I didn’t ever have a loving mother. But my father is not loving either. Ask me how many times he has phoned in the last five years to purely ask how I am. Ask how many times he has called me asking me to phone my sister to ask where she is so she can go back home and care for the parents she tells everybody she is caring for. Ask me how many times he phoned me telling me I must buy more than what I had already bought him. Ask me if he at least tried to remember any of my chidlren’s birthdays, and I’ll tell you how he often tells us to remember my narc sister’s child’s birthday.
It all hurt. I have a relative who hated my mother so much that they said I had to now work on the trauma of her hating me. While I was still in touch with my father whose final phone call on Dec 31,2023 to me was to tell me my children had stolen his cellphone.
As my daughter said, “Grandpa knows how many thousands we spend on him every month. Over ten years of those thousands. If we wanted a phone, you’d have bought one for us yourself. We have money.”
I’ll elaborate on this later when I explain why I’ve gone no contact with him and my sister. A sister who stole so many of my mother’s phones that my mother in law stopped sending replacements.
I can’t heal while wounds are still being created.
And neither can you if you came here as the adult child of a toxic parent. You can merely survive. And survive I did. Able to love others. Never emotionally stunted. Able to be empathetic. Able to give my heart DESPITE, not because of her…I am who I am because that is my nature. (When I was a teen, my GP became exasperated with me for caring about a family at church so much that I got tension headaches and a huge IBS flare up.)
I am what I am, because God is my Father.

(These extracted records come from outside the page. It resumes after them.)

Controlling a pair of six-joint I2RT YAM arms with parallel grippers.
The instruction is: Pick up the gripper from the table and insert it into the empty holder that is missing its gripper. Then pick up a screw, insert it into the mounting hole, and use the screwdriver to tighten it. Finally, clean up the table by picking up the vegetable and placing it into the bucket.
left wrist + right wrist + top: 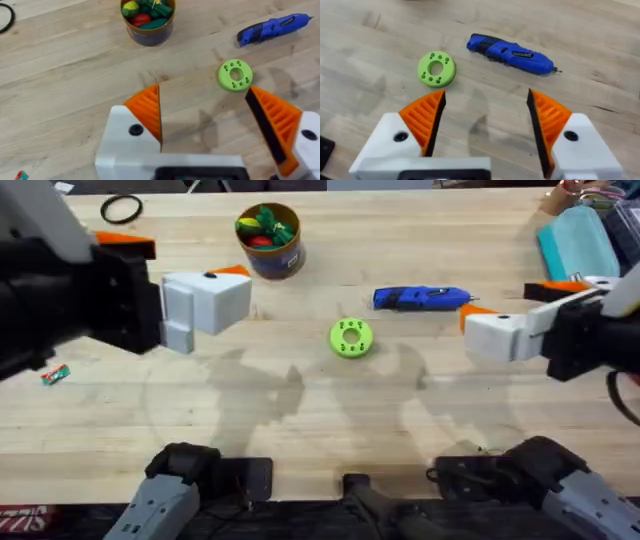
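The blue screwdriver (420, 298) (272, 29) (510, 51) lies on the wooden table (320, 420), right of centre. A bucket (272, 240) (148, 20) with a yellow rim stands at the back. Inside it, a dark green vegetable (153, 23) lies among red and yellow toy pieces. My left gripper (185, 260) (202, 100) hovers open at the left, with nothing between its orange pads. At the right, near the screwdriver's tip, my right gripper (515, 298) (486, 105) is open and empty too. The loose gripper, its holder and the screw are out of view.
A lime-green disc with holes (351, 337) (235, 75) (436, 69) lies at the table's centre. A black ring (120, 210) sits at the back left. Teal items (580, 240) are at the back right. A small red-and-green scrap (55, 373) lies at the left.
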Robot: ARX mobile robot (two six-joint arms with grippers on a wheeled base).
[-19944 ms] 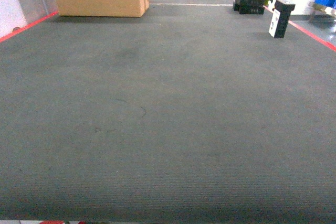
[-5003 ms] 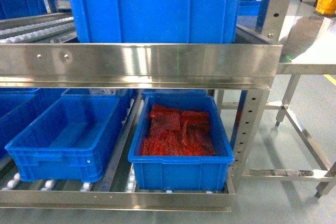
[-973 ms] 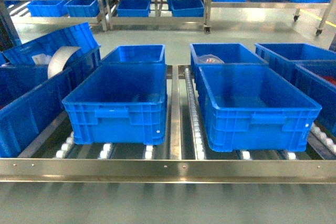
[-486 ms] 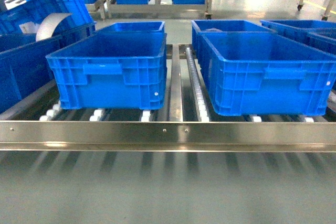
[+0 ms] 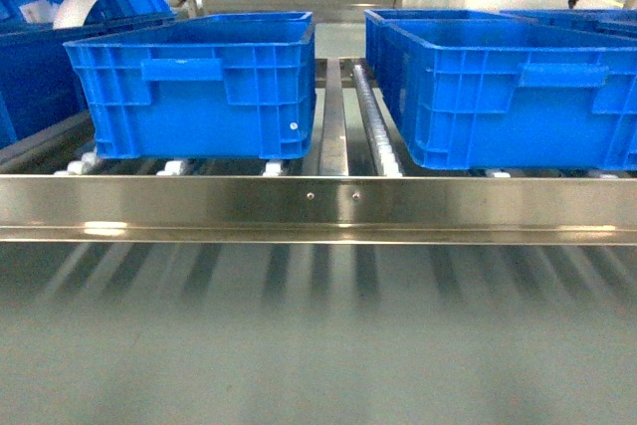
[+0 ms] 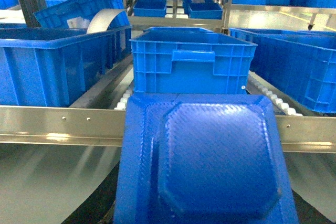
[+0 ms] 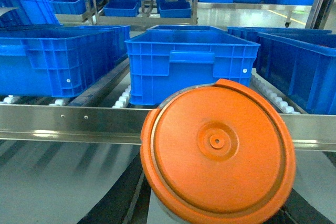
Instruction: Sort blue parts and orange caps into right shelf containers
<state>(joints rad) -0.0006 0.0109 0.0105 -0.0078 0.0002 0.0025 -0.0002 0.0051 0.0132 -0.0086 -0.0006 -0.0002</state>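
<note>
Here the head view looks level across a steel shelf rail (image 5: 318, 208) at two blue crates side by side on a roller track — the left crate (image 5: 194, 87) and the right crate (image 5: 508, 97), with a line of white rollers (image 5: 370, 126) running back between them. More blue crates stand on racks behind, and a curved white sheet (image 5: 85, 2) sticks up from a bin at far left. Neither arm shows in this view.

In the left wrist view a blue part (image 6: 205, 161) — a flat, moulded piece with a raised octagonal centre — fills the lower frame, held up just in front of the rail and facing a crate (image 6: 191, 61). The gripper itself is hidden behind it, so I cannot tell how its jaws stand.

In the right wrist view a round orange cap (image 7: 218, 153) fills the lower frame, likewise in front of the rail, a crate (image 7: 191, 61) beyond it. The jaws are hidden there too.
</note>
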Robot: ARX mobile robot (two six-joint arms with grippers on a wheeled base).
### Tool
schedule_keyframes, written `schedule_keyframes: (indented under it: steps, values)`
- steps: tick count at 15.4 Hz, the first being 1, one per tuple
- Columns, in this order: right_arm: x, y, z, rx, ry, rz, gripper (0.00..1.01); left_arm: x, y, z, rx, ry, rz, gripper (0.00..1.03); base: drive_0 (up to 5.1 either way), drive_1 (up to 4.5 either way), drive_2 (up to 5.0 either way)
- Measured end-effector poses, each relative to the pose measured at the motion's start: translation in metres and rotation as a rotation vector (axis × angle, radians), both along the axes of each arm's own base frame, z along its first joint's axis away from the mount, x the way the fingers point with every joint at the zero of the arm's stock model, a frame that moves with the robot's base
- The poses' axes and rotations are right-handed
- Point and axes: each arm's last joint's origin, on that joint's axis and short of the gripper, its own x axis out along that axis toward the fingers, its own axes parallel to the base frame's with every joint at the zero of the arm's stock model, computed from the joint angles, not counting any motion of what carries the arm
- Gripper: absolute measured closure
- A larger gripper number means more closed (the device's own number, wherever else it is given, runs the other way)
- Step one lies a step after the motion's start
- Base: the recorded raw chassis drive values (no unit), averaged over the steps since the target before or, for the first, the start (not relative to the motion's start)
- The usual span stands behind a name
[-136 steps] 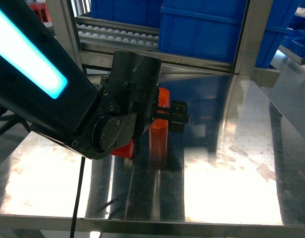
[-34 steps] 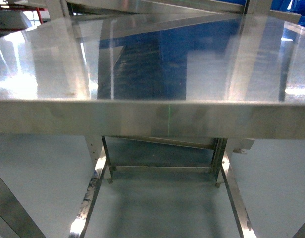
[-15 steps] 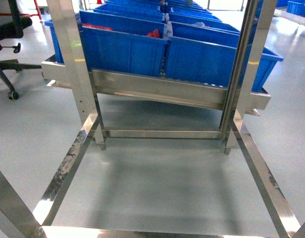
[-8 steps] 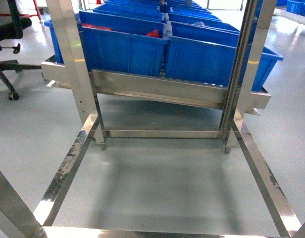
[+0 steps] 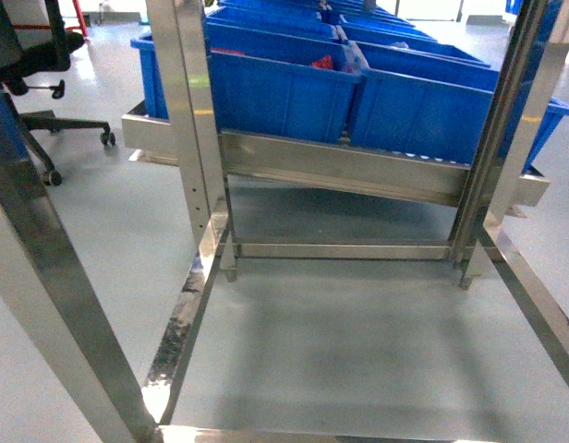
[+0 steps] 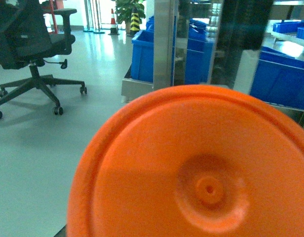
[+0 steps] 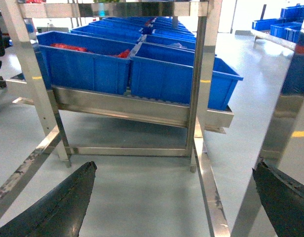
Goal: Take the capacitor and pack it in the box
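Right against your left wrist camera the orange capacitor (image 6: 201, 168) fills the view with the left jaws hidden, so their state can't be told, your right gripper (image 7: 174, 197) hangs spread wide and empty above the grey floor (image 7: 142, 182), and beyond stand blue bins (image 5: 294, 88) on the steel rack (image 5: 340, 166).

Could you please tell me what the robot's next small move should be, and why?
Probably turn the base to search for the box, arms held steady. The orange capacitor fills the left wrist view, apparently held. The right gripper is open and empty, and no box shows, just blue bins on a steel rack ahead.
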Motion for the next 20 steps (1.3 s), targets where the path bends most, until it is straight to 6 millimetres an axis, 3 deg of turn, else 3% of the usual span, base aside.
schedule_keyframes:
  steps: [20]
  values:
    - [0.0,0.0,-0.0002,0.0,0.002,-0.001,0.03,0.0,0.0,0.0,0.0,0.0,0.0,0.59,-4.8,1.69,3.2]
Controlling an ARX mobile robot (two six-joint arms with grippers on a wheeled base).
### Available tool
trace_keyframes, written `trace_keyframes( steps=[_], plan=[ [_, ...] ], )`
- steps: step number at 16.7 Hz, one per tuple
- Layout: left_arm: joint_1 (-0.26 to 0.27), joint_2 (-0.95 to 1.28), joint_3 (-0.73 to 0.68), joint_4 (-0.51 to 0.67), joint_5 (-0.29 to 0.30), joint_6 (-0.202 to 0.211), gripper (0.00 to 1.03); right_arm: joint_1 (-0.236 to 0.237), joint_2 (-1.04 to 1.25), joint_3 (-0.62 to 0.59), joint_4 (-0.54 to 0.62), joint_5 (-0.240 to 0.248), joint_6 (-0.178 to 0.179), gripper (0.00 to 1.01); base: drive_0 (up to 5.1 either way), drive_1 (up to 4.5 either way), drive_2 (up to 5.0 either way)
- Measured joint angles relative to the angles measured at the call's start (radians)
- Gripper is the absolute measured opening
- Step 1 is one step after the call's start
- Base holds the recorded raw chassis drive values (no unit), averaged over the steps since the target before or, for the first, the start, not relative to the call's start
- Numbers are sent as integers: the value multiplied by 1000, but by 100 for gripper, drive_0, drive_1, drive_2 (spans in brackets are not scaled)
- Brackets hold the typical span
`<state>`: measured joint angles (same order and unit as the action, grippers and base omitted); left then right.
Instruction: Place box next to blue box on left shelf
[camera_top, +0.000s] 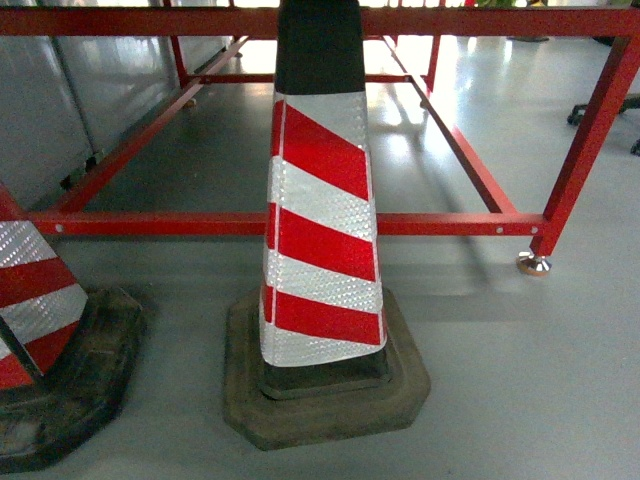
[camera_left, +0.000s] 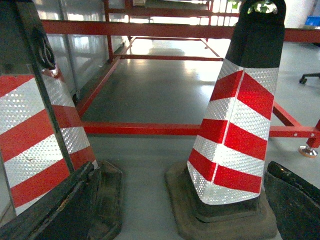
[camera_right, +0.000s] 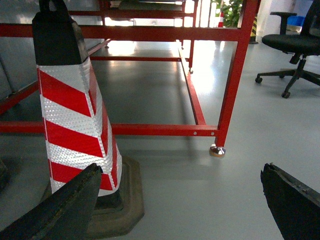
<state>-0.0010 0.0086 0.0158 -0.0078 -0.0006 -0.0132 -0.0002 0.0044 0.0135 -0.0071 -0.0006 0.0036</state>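
Observation:
The box, the blue box and the left shelf are out of view in all three views. My left gripper (camera_left: 181, 168) is open and empty, its dark fingers (camera_left: 55, 210) spread wide, low over the grey floor between two traffic cones. In the right wrist view my right gripper (camera_right: 181, 170) is also open with nothing between its fingers (camera_right: 292, 200); it hangs low over bare floor to the right of a cone. Neither gripper shows in the head view.
A red-and-white striped traffic cone (camera_top: 320, 230) on a dark rubber base stands directly ahead, and a second cone (camera_top: 35, 320) at the left. Behind them runs a red steel tube frame (camera_top: 300, 222) with a footed leg (camera_top: 534, 262). An office chair (camera_right: 295, 47) stands far right.

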Motion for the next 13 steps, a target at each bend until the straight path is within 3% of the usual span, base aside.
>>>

I know our experiences will be different, but the pain caused is the same. And may we who are believers find healing in Him Whose name we bear. Who is proud of us for following Him. Who loves us for obeying Him. (My mother criticized my decision to be modest over and over and even mocked friends who visited them in my absence when they heard my father was sick, telling they were dressed like me.)
I grieve what a mother should have been to me, and I rejoice in what my children think of me. I pray they always view me the way they do today- fair, not harsh, caring, gentle, very patient…I’ve certainly never whipped them with a cane as my father did, nor threw anything at them that took the breath out their lungs and caused them to wheeze for air. I will never have a mother who is proud of me for living right. But I will be a mother proud of every good thing my children do.